To that end, their entire staff of amateur scouts has been in town this week and are meeting to discuss draft prospects.
“The development of the young players is absolutely the focus,” he said. “We have a young core. Clearly, we have a strategic plan. We want to bring in draft assets. We want to build a foundation of a sustainable winner. So, I’m sure there will be some activity at the trade deadline.”
Meruelo, a low-profile owner who doesn’t appear much in public or give interviews, made a cameo appearance in front of the Tempe City Council before the critical November vote and then hung around long after the decision talking to people in the chamber gallery.

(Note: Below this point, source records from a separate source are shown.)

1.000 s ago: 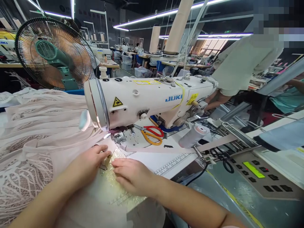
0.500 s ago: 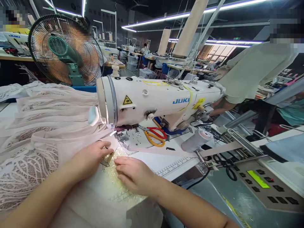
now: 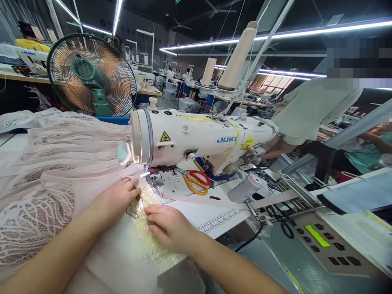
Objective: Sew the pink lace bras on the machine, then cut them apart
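Note:
My left hand [image 3: 118, 202] has its fingers bent down on the pale pink fabric [image 3: 104, 183], pinching it left of the needle area. A small bent metal wire piece [image 3: 131, 213] shows just below these fingertips; what it belongs to is hidden. My right hand [image 3: 170, 226] lies with fingers stretched out, its fingertips on a yellowish, crinkled, tape-like patch [image 3: 142, 232] on the machine bed. A white JUKI sewing machine [image 3: 196, 136] stands in front of both hands, its needle hidden behind the head's lower edge. Lace panels [image 3: 39, 220] spread out at the left.
Scissors with red and orange handles [image 3: 196, 181] lie on the machine bed, with a thread cone [image 3: 246, 188] to their right. A control box [image 3: 330, 243] sits at the lower right. Behind are a large fan [image 3: 92, 75] and a standing person in a pale shirt [image 3: 312, 108].
The camera view has tilted up and turned slightly right. My left hand has slid a little on the fabric, while my right hand stays on the yellowish patch.

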`<state>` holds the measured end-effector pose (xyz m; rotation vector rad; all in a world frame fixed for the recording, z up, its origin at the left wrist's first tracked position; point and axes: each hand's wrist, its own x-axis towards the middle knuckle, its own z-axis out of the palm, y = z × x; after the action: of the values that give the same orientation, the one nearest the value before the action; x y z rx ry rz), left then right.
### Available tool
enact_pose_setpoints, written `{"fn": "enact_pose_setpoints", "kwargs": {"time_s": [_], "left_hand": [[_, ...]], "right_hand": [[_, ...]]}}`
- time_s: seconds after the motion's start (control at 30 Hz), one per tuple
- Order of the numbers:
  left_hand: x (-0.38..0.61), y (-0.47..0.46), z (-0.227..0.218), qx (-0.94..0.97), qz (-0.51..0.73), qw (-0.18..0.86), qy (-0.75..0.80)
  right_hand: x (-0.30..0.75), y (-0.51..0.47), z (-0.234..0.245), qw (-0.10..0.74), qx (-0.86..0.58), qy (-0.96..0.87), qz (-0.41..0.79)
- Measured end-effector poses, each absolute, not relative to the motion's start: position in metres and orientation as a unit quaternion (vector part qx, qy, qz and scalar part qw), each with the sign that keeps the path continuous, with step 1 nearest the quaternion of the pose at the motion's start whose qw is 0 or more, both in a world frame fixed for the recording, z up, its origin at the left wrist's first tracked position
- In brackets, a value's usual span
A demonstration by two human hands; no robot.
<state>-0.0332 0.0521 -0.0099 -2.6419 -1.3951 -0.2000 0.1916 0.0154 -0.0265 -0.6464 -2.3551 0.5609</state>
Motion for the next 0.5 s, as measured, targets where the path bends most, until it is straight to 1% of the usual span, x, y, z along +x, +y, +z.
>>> {"fn": "enact_pose_setpoints", "kwargs": {"time_s": [0.37, 0.5], "left_hand": [[-0.029, 0.057, -0.004, -0.863, -0.027, 0.081, -0.499], [-0.028, 0.05, 0.004, -0.861, -0.009, 0.091, -0.5]], "right_hand": [[0.189, 0.019, -0.028, 0.317, -0.27, -0.891, 0.181], [0.186, -0.007, -0.023, 0.335, -0.291, -0.885, 0.144]]}}
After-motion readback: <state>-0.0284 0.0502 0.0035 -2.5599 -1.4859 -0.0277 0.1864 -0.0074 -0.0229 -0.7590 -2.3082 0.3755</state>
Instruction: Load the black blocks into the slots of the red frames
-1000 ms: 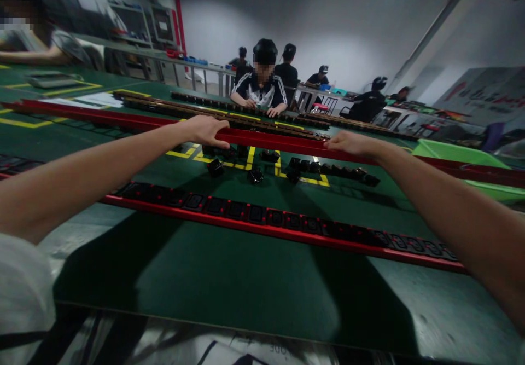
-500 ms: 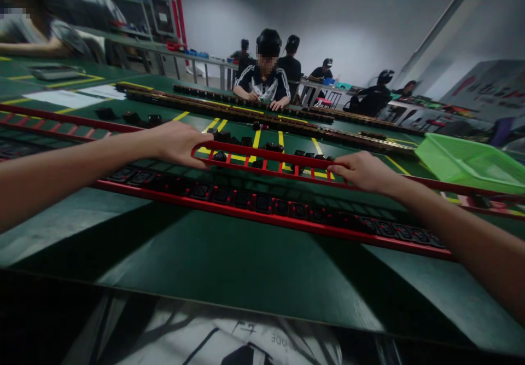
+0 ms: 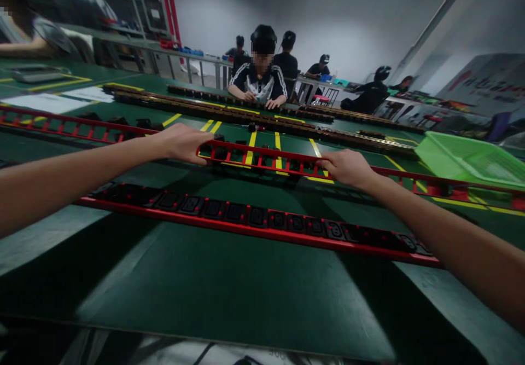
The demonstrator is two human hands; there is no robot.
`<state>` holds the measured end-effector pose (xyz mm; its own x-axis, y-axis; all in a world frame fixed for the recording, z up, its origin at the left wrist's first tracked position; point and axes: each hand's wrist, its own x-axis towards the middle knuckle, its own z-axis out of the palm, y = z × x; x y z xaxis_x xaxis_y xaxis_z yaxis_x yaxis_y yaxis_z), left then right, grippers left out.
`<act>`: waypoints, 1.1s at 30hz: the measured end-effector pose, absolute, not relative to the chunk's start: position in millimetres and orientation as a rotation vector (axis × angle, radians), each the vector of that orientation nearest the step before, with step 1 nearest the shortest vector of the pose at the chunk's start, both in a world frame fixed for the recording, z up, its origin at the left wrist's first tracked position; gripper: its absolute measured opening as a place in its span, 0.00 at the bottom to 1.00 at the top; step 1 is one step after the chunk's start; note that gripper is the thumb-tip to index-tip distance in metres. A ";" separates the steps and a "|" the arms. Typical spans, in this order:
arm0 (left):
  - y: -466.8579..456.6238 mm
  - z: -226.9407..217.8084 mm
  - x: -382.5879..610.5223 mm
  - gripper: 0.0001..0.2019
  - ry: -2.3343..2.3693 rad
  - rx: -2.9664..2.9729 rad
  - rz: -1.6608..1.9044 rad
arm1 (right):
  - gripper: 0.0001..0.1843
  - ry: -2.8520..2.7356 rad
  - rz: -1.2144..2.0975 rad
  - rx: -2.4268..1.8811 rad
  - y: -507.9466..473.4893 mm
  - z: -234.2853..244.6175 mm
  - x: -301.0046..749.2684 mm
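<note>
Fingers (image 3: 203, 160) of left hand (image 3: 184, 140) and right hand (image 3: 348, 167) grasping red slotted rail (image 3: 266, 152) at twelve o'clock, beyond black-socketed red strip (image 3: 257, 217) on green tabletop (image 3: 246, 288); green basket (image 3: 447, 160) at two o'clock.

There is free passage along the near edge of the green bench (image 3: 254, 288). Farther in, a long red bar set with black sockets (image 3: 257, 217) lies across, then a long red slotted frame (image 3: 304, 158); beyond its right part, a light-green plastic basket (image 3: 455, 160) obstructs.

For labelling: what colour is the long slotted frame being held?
The slotted frame is red, clearest in head view.
</note>
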<state>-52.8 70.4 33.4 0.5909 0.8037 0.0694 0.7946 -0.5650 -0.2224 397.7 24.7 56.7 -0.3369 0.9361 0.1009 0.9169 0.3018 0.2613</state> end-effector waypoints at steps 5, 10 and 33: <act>52.2 28.2 -50.7 0.29 -1.256 -2.606 0.172 | 0.26 2.372 0.460 1.776 -3.4 44.7 397.7; 59.4 23.0 -41.2 0.30 -1.205 -2.586 0.168 | 0.21 2.347 0.397 1.776 3.8 31.7 395.6; 40.1 10.5 -53.3 0.19 -1.219 -2.618 0.102 | 0.13 2.515 0.560 1.531 -28.9 30.0 393.4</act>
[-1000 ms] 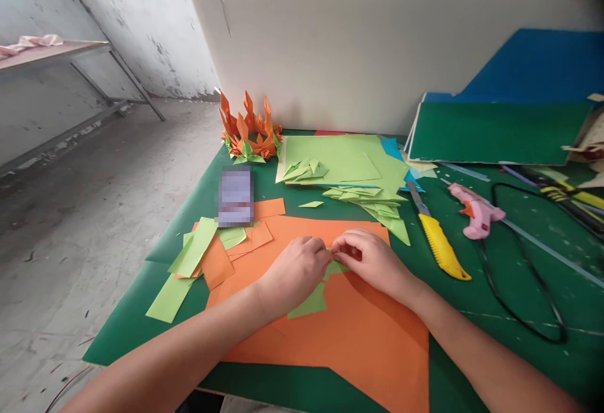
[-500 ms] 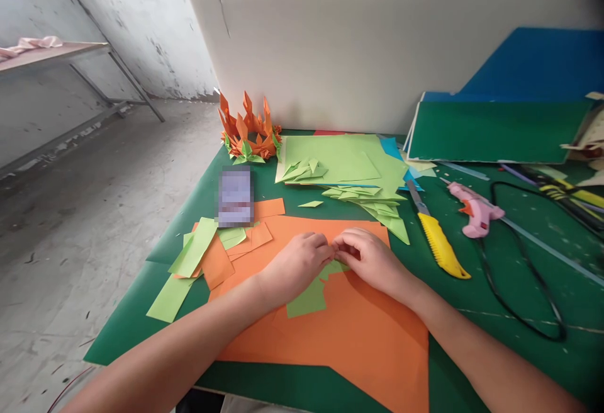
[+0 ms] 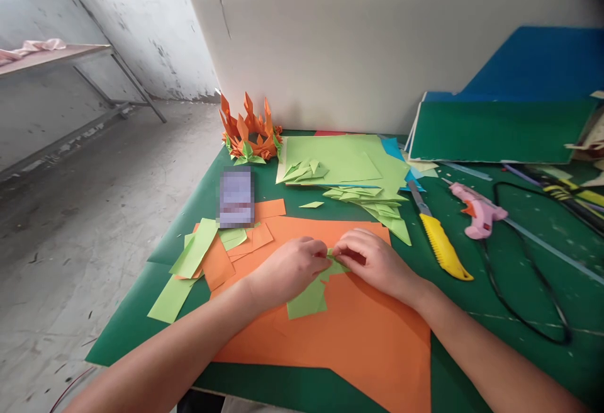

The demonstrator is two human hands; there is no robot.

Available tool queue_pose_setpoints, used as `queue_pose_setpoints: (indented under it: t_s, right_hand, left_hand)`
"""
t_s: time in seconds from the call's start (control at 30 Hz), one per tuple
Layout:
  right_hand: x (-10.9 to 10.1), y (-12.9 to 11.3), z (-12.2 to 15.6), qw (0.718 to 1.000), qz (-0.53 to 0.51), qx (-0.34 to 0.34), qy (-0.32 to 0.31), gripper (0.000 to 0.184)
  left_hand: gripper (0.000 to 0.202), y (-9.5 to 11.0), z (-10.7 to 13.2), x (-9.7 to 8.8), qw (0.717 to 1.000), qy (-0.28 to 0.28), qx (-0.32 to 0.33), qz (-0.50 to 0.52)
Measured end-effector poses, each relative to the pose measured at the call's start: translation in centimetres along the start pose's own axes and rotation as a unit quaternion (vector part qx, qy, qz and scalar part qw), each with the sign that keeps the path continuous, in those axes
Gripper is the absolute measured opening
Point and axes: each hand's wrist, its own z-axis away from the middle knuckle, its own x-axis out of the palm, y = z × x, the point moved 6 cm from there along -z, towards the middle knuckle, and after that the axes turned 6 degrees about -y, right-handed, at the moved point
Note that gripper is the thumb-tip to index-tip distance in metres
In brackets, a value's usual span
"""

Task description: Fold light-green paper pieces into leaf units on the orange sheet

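My left hand (image 3: 289, 268) and my right hand (image 3: 375, 262) meet over a large orange sheet (image 3: 353, 331) on the green table. Both pinch a small light green piece of paper (image 3: 333, 260) between their fingertips, folding it. A bigger light green scrap (image 3: 309, 299) lies flat on the orange sheet just under my left hand. The pinched paper is mostly hidden by the fingers.
Folded green pieces (image 3: 372, 205) and green sheets (image 3: 340, 158) lie behind the hands. An orange and green origami crown (image 3: 248, 133) stands at the back. A yellow utility knife (image 3: 441, 246), a pink glue gun (image 3: 479, 211) with black cord and green boards (image 3: 495, 130) sit right. Paper scraps (image 3: 198, 255) lie left.
Both hands stayed together over the orange sheet, shifting slightly nearer while their fingers worked the small green paper. Nothing else moved.
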Motion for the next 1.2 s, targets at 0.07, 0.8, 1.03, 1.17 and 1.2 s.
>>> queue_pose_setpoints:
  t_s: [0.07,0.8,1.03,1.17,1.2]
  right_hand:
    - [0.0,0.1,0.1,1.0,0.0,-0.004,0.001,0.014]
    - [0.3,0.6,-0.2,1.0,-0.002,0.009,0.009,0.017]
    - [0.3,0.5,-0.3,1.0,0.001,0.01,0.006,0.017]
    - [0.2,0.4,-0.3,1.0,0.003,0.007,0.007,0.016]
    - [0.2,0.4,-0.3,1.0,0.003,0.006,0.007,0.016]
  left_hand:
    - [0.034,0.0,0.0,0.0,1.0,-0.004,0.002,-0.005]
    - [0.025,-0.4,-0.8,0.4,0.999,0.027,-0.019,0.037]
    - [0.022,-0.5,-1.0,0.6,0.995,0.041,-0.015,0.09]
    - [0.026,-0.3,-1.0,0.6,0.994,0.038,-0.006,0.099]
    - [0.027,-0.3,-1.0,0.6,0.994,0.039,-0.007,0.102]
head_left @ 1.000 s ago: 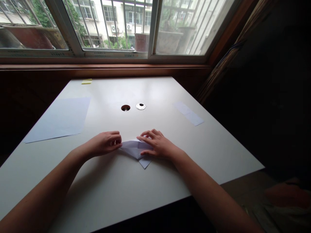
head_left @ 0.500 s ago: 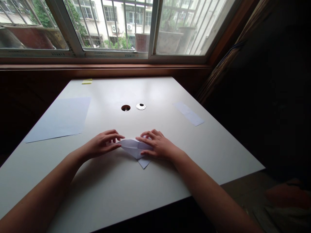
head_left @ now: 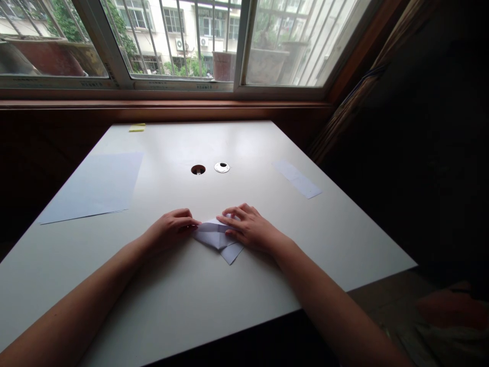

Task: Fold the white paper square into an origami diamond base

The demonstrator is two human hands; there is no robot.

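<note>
A small folded white paper (head_left: 218, 238) lies on the white table (head_left: 191, 295), its point toward the near edge. My left hand (head_left: 171, 230) rests at the paper's left end, fingers curled with the fingertips pressing on its left corner. My right hand (head_left: 250, 228) lies flat over the paper's right part, fingers spread and pressing it down. Part of the paper is hidden under both hands.
A large white sheet (head_left: 95, 187) lies at the left of the table. A narrow paper strip (head_left: 297, 179) lies at the right. A round hole (head_left: 197, 169) and a silver cap (head_left: 222, 167) sit mid-table. A yellow sticky pad (head_left: 136, 128) is at the back; a window beyond.
My left hand lifted the paper's left flap half a second ago and has now pressed it down flat, moving slightly right. My right hand has stayed in place.
</note>
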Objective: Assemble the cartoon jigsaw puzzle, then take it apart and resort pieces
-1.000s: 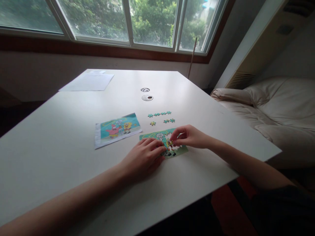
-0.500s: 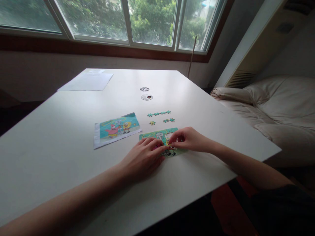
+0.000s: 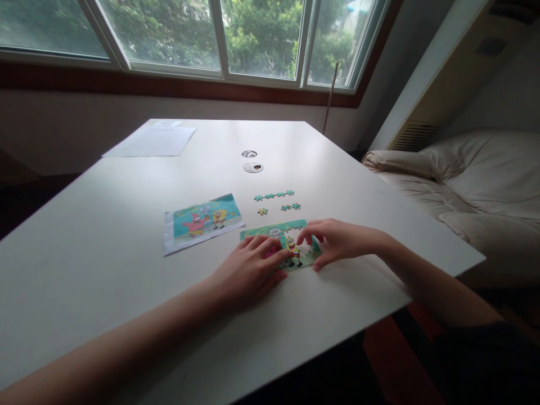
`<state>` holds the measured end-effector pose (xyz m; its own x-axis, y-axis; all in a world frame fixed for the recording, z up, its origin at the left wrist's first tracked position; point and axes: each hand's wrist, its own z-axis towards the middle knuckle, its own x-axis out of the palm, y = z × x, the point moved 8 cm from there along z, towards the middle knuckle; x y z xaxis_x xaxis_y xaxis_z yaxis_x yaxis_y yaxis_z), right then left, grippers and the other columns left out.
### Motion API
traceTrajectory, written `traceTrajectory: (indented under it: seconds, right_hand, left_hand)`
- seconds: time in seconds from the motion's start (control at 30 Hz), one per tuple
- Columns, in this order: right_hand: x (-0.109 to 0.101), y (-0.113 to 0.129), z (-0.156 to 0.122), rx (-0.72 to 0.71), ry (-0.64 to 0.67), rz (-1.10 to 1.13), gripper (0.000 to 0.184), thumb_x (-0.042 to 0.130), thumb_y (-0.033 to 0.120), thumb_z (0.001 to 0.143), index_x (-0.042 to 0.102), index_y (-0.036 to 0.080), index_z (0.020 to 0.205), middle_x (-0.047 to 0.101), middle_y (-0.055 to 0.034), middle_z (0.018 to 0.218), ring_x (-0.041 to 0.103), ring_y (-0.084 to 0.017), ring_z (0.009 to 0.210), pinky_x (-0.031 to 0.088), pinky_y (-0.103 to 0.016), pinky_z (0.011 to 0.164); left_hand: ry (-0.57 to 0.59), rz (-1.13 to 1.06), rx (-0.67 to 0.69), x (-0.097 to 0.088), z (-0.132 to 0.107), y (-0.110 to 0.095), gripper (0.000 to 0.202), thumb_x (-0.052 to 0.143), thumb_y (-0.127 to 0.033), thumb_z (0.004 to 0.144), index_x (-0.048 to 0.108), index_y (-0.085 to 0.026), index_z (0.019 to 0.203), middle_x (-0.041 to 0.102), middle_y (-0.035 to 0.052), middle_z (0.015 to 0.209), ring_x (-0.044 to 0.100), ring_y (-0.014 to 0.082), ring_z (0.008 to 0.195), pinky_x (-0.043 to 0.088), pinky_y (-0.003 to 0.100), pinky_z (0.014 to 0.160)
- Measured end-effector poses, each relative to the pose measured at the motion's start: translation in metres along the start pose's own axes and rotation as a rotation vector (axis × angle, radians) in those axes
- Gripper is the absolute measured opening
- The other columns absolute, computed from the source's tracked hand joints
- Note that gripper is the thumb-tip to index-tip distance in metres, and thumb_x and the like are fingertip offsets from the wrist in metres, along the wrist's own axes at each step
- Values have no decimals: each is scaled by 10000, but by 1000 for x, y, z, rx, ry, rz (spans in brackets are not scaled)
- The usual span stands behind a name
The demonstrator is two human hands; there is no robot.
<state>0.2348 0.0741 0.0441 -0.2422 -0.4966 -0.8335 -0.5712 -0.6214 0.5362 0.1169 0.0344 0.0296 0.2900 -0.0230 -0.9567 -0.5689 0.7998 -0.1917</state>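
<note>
A partly filled cartoon jigsaw puzzle [image 3: 291, 246] lies on the white table [image 3: 126, 225], with a pale gap in its right part. My left hand [image 3: 259, 256] rests over its left side, fingers stretched out and loosely spread, hiding much of the picture. At the puzzle's right edge is my right hand [image 3: 329, 239], thumb and fingers apart with nothing visible between them. Behind the puzzle, loose jigsaw pieces sit in two rows: several teal ones [image 3: 274, 196] in the farther row, and a yellowish piece [image 3: 262, 211] and a teal pair [image 3: 291, 207] nearer.
Left of the puzzle lies a printed picture sheet [image 3: 202, 222] with the cartoon characters. Two round discs [image 3: 253, 167] are farther back, and white paper [image 3: 152, 140] lies at the far left corner. A pale sofa [image 3: 464, 180] stands to the right, beyond the table edge.
My right hand has opened from a pinch over the yellow figure and drawn slightly right, uncovering that figure and the gap. My left hand stays on the puzzle.
</note>
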Motion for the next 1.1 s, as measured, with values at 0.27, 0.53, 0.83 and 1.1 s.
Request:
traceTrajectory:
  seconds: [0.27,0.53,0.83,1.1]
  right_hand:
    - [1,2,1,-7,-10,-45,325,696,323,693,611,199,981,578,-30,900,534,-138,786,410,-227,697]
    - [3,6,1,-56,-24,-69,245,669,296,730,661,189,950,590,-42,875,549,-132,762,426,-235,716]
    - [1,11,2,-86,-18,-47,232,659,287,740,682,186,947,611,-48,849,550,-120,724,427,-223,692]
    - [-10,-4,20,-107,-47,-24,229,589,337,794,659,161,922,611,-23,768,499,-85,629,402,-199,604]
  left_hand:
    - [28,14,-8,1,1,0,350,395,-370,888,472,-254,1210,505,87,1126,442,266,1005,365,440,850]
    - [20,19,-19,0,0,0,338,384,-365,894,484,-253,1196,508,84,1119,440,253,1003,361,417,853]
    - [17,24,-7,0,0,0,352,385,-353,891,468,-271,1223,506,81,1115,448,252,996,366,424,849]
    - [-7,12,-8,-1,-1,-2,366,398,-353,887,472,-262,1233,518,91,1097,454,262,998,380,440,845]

Even more recently, Meruelo was spotted in the locker room after a big 5-4 victory Dec. 11 over the Philadelphia Flyers, chatting it up with the players, a huge smile on his face. He is certainly committed to the project financially.
“I keep saying this over and over again,” Gutierrez said. “If I was to tell you there’s an owner who’s sustaining operating losses, that is investing in this temporary solution, that has committed to a multi-billion permanent solution, you’d not only think that owner is committed to that community but committed to this team.”
It’s either that or he may be a bit crazy.
“No, I think it’s commitment. Commitment and passion,” Gutierrez said. “This is what he and his family want to do. He’s passionate about building a winner.”
(This story has corrected the spelling of Mullett Arena in the headline.)